The usual Establishment farce is being played out once again. Faced with Edward Snowden’s evidence that the UK government’s spy centre GCHQ used the US National Security Agency’s Prism programme to gain illicit access on an industrial scale to the content of private communications of millions of people across the world, the Commons’ Intelligence Services Committee (ISC) have reassured us that “from the evidence we have seen, we have concluded that this is unfounded”.

Really? It turns out that, in an extremely short investigation, they had only looked at intelligence information that GCHQ had specifically requested from the US on on particular warranted suspects. But that of course is not the point. What really is at issue is whether GCHQ obtained access to personal data on British citizens or individuals in Britain that had been offered by the NSA to the UK security services, and whether that is legal. It clearly isn’t without a dubious interpretation of the law stretching it far beyond what Parliament clearly intended.

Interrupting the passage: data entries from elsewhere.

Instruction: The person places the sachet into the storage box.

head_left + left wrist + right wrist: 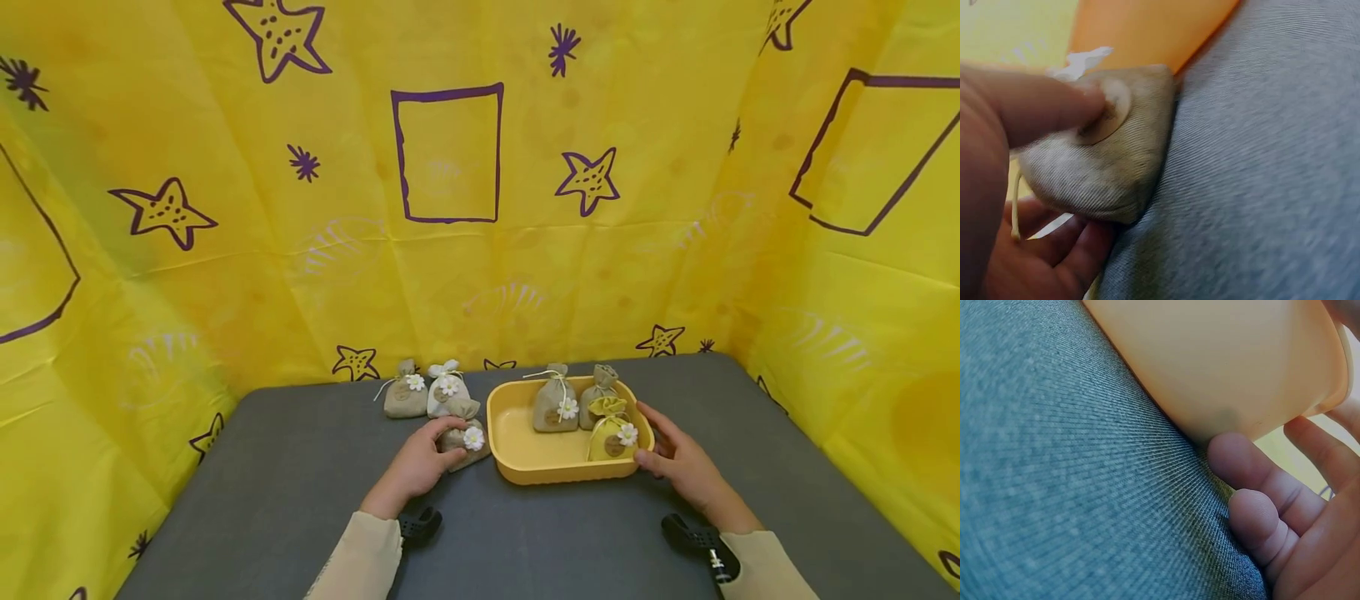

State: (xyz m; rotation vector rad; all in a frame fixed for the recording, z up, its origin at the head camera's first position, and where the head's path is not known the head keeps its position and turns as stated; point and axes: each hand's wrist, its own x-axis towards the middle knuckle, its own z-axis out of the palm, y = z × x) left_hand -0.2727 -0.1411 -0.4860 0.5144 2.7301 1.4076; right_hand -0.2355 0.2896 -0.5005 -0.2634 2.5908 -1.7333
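Observation:
My left hand (pixel 420 462) grips a small brown cloth sachet (pixel 472 455) with a white flower, just left of the yellow tray (pixel 510 472). In the left wrist view the thumb lies on the round label of this sachet (pixel 1129 175), with fingers beneath it. At the tray's right end, my right hand (pixel 686 473) holds the rim and outer wall. Several fingers touch the tray wall (pixel 1222 369) in the right wrist view. Inside the tray stand a yellow sachet (pixel 603 450) and two grey-brown sachets (pixel 552 410), one partly hidden behind the yellow one.
Left of the tray, a brown sachet (pixel 403 405) and a white sachet (pixel 438 402) rest near the back of the grey table (pixel 315 475). Yellow patterned cloth (pixel 450 292) hangs behind the table and along both sides.

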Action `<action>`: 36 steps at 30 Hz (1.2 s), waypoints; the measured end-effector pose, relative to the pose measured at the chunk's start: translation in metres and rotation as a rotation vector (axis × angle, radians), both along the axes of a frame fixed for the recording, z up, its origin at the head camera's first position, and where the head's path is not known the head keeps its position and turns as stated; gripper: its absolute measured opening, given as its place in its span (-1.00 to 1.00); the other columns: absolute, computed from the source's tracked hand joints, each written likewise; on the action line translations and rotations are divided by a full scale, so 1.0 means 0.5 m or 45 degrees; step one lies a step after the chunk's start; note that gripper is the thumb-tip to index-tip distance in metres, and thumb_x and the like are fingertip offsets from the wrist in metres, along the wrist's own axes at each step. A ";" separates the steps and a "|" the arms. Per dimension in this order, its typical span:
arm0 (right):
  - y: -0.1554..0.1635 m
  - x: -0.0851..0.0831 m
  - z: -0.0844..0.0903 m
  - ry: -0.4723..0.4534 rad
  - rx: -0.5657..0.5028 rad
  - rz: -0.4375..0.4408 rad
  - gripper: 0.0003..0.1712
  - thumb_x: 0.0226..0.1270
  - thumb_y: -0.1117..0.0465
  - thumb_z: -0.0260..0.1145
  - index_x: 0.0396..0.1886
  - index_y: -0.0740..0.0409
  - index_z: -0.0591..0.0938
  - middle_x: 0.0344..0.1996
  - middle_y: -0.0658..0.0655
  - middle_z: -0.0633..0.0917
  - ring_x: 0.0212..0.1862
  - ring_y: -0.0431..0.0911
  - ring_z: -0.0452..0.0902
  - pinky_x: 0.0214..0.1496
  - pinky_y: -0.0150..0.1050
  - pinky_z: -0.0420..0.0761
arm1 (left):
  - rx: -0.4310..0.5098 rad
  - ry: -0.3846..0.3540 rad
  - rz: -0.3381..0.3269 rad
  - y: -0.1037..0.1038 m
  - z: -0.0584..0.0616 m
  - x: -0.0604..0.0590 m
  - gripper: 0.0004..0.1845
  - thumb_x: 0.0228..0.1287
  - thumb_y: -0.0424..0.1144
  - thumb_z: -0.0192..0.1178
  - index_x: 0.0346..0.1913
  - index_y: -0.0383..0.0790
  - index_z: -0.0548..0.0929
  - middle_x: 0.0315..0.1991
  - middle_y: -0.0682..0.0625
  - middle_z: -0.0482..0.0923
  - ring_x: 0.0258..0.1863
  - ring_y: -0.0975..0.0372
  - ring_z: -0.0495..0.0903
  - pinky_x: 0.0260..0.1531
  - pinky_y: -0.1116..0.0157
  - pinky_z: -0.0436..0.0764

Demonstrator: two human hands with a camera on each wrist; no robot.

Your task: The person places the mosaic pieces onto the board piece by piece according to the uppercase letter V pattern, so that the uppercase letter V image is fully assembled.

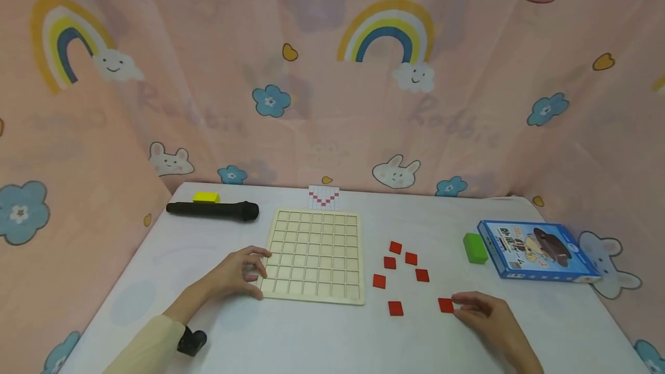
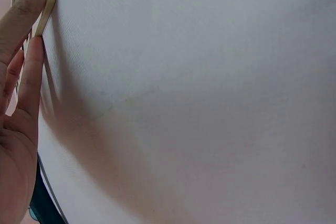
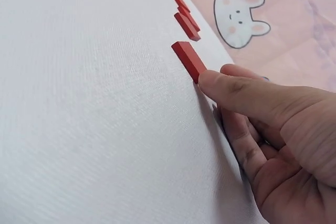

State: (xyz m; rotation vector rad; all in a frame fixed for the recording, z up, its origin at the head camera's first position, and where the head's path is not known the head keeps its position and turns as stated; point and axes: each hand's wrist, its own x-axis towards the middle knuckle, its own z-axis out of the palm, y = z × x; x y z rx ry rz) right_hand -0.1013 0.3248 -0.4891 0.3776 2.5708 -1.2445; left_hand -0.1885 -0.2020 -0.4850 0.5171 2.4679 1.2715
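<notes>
A pale wooden grid board (image 1: 315, 255) lies flat, its square cells bare. My left hand (image 1: 236, 273) holds it by its lower left side, with the thumb at the near corner and the fingers along the left edge. The left wrist view shows that hand (image 2: 21, 77) against the board's edge (image 2: 48, 11). At the right, my right hand (image 1: 485, 316) pinches a red square tile (image 1: 445, 305) between thumb and fingers, close over the table. The right wrist view shows the thumb on this tile (image 3: 188, 61). Several other red tiles (image 1: 395, 308) lie loose between board and right hand.
Behind the board stands a small card (image 1: 324, 197) with a red V pattern. A black microphone (image 1: 213, 210) and a yellow block (image 1: 206, 197) lie at the back left. On the right are a green block (image 1: 475, 248) and a blue box (image 1: 537, 251). A patterned curtain (image 1: 322, 131) borders the table.
</notes>
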 end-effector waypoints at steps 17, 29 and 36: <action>0.043 -0.049 -0.003 0.034 -0.231 0.415 -0.48 0.16 0.12 0.43 0.03 0.38 0.60 -0.10 0.24 0.67 -0.22 -0.06 0.52 -0.17 -0.44 0.59 | 0.014 0.006 -0.017 -0.001 0.002 0.001 -0.65 -0.35 -0.30 0.61 -0.44 -0.14 0.65 0.24 -0.11 0.37 0.31 -0.16 0.24 -0.11 0.44 0.61; 0.019 -0.032 -0.003 0.122 -0.023 0.121 -0.54 0.14 0.23 0.44 0.02 0.34 0.62 -0.11 0.22 0.70 -0.11 -0.02 0.64 -0.06 -0.27 0.65 | 0.015 0.013 -0.036 0.000 -0.003 -0.001 -0.65 -0.34 -0.27 0.60 -0.43 -0.13 0.64 0.24 -0.08 0.38 0.32 -0.14 0.23 -0.11 0.47 0.60; -0.008 -0.030 -0.001 0.156 -0.024 0.001 -0.52 0.14 0.23 0.44 0.05 0.34 0.61 -0.08 0.25 0.69 -0.02 0.06 0.63 -0.05 -0.26 0.65 | -0.013 0.042 -0.022 -0.001 0.001 0.000 -0.65 -0.36 -0.27 0.61 -0.45 -0.11 0.63 0.23 -0.07 0.39 0.32 -0.14 0.23 -0.11 0.49 0.59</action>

The ISC’s argument that GCHQ had not ‘circumvented’ the law apparently relied on unpublished policies and procedures which the agency had allegedly put in place to ensure that its role in complicity with NSA complied with the Human Right Act. But that again is not the point. What matters is how MI5/MI6 & GCHQ have interpreted the infamous Regulation of Investigatory Powers Act 2000 (RIPA).

It seems that the UK security services, having no doubt had a significant role in the drafting of RIPA in the first place, then used some of its vaguely worded provisions to justify launching mass surveillance programmes like Tempora. This is then supposed to allow GCHQ to collect millions of emails, phone calls and Skype conversations from the undersea cables that carry internet traffic in and out of the UK.

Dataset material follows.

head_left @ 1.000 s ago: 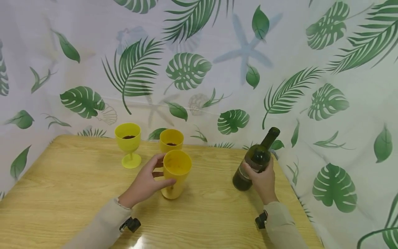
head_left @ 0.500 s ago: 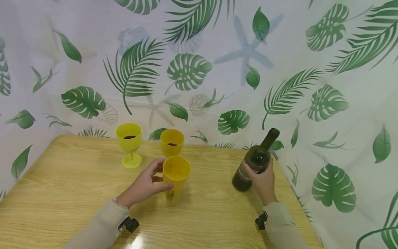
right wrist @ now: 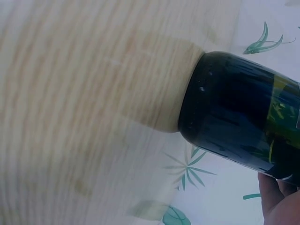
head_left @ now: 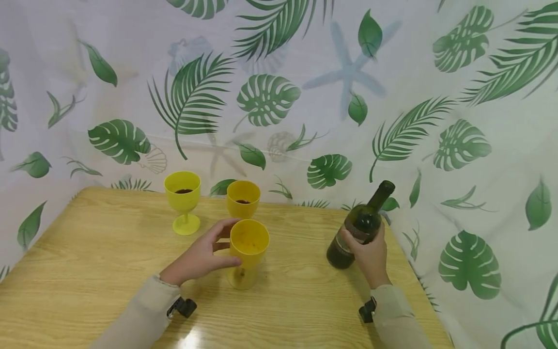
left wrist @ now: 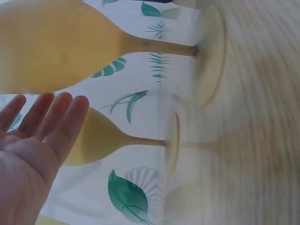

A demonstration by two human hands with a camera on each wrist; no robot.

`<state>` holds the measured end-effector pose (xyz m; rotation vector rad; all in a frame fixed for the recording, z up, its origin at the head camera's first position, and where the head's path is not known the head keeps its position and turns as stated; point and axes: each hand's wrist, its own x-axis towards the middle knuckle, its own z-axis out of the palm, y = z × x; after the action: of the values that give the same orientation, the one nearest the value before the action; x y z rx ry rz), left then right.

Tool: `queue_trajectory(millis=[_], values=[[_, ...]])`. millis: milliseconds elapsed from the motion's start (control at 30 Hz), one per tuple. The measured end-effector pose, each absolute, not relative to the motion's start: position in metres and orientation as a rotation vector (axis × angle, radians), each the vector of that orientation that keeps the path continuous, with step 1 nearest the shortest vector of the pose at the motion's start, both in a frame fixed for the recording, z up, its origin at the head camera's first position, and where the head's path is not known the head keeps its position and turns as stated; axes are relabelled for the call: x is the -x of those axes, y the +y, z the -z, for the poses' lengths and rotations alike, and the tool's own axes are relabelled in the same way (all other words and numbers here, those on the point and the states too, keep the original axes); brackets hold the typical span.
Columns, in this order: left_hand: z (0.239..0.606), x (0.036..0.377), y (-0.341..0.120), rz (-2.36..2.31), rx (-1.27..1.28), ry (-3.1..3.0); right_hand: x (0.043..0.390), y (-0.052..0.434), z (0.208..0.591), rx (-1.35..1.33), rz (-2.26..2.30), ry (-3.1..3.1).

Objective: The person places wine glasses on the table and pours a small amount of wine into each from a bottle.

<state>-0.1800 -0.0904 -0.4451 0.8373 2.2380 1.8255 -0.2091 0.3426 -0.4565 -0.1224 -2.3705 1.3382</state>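
Note:
A yellow-orange goblet (head_left: 250, 260) stands upright on the table, with only faint residue showing inside. Beside its bowl is my left hand (head_left: 204, 256), thumb and fingers spread. The left wrist view shows those fingers extended, tips right by the bowl's side. Just behind stands another orange goblet (head_left: 242, 209) with dark liquid in it; a yellow goblet (head_left: 183, 202), also holding dark liquid, is to its left. On the right, my right hand (head_left: 371, 257) grips a dark green wine bottle (head_left: 366, 220) around its labelled body. In the right wrist view the bottle's base (right wrist: 197, 98) is close over the wood.
The wooden table (head_left: 109, 271) reaches back to a white leaf-patterned curtain (head_left: 270, 53), which also hangs along both sides. The table's right edge runs close beside the bottle. A dark wrist device (head_left: 183, 308) sits on each sleeve.
The front goblet has shifted slightly toward me. My left thumb and fingers have loosened from it and drawn a little to the left. The right hand and bottle stay in place.

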Motion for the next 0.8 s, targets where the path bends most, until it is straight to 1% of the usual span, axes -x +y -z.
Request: queue_trajectory(millis=[433, 800], values=[[0.436, 0.175, -0.085, -1.873, -0.788, 2.317, 0.204, 0.341, 0.454, 0.020, -1.385, -2.392], [0.435, 0.173, -0.085, -1.896, -0.778, 2.283, 0.203, 0.343, 0.445, 0.007, -1.275, -2.434]])
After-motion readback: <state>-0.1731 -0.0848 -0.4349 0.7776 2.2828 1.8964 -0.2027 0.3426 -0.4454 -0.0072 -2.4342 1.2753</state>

There is the further issue that the data-sharing arrangements between GCHQ and NSA suggest that the oversight structures and legal safeguards are being circumvented. This casts a further light on the Communications Data bill which Theresa May at the Home Office insists is still needed to close the ‘capability gap’ restricting the work of MI5/MI6 and GCHQ in their fight against terrorism. It suggests the real reason the government is so keen to pass this bill is that they want to regularise and legalise the illegal activities already going on without parliamentary approval or oversight.

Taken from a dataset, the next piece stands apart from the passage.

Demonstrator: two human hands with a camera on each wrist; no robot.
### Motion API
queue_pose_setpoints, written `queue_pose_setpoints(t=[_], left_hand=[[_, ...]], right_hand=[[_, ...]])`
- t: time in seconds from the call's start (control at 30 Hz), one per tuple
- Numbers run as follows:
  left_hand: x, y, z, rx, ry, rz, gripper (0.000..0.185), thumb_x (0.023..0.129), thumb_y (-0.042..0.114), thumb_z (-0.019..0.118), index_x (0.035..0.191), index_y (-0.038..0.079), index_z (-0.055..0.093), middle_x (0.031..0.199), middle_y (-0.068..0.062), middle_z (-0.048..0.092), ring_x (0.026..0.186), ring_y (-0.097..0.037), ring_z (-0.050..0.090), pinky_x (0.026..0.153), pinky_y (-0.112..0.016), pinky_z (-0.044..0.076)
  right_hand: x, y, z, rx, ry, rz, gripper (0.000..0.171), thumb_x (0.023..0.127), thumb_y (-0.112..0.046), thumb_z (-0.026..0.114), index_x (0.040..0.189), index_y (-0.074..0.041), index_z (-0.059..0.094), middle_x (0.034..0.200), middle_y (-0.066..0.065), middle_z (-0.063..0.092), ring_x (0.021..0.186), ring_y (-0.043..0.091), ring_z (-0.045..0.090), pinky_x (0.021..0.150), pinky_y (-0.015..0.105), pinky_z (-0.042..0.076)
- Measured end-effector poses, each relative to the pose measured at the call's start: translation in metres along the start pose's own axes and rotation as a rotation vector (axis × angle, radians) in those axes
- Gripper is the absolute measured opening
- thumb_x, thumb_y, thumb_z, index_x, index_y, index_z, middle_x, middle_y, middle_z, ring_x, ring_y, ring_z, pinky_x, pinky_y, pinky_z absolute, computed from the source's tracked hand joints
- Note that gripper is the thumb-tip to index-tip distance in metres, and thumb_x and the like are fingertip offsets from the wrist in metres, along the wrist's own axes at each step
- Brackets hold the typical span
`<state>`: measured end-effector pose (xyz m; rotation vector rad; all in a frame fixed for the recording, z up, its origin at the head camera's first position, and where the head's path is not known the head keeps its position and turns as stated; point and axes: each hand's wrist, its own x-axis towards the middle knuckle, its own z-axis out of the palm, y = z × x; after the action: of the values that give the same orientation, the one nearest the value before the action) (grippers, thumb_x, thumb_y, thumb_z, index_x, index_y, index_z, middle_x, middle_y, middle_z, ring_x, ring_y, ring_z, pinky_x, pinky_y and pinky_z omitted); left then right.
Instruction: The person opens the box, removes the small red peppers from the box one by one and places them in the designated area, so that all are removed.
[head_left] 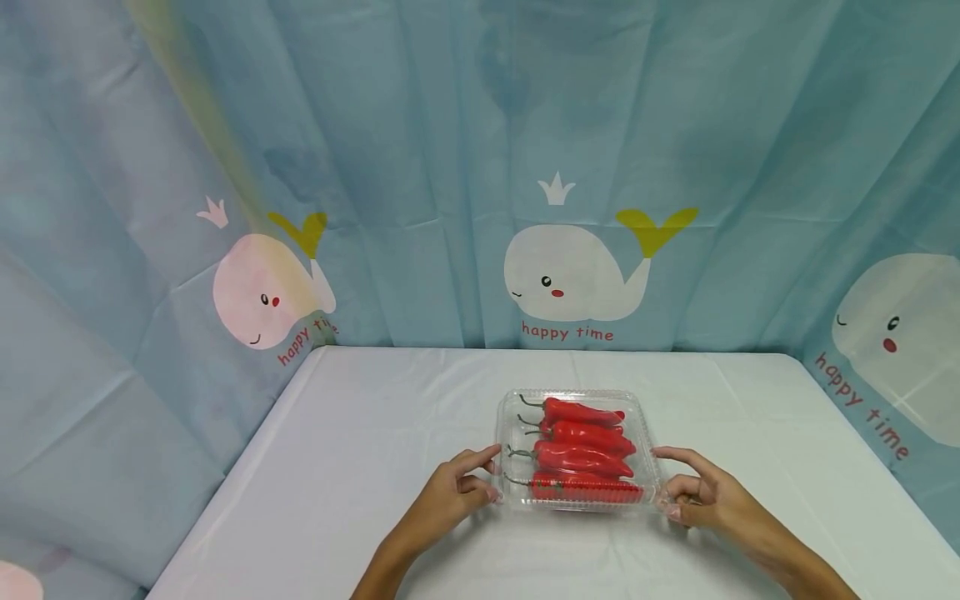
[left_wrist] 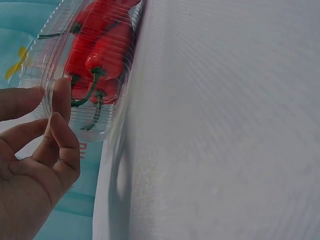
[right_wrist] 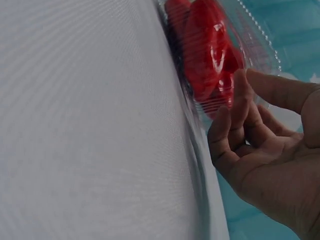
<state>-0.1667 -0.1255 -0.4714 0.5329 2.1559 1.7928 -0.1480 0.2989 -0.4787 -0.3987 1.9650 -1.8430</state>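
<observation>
A clear plastic clamshell box [head_left: 577, 506] with ridged walls is at the front middle of the table. Several red peppers [head_left: 581, 457] with thin green stems lie side by side in it, seen through the plastic. At the box's left side my left hand [head_left: 452, 493] pinches the rim between thumb and fingers. My right hand [head_left: 708, 493] pinches the opposite rim on the right side. The left wrist view shows pepper stems [left_wrist: 95, 82] close behind the wall near the left fingertips. Whether the box's bottom touches the table cannot be told.
A white cloth covers the table [head_left: 360, 433]. Behind it and along both sides hangs a blue curtain [head_left: 420, 167] printed with white whales [head_left: 570, 271] and red lettering.
</observation>
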Motion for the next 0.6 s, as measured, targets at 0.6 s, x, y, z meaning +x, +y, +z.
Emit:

Nor is the ISC remotely the right body in any way to scrutinise this illicit behaviour further. Its members are chosen by the PM, it takes its evidence in secret, it only knows what the security services agree to hand over to it, it reports to the PM and not to Parliament, and its reports are only published if the PM agrees them or only after he has made whatever redactions he wants without telling Parliament. A perfect example of how the British Establishment works, with everything under control and all in accordance with the law.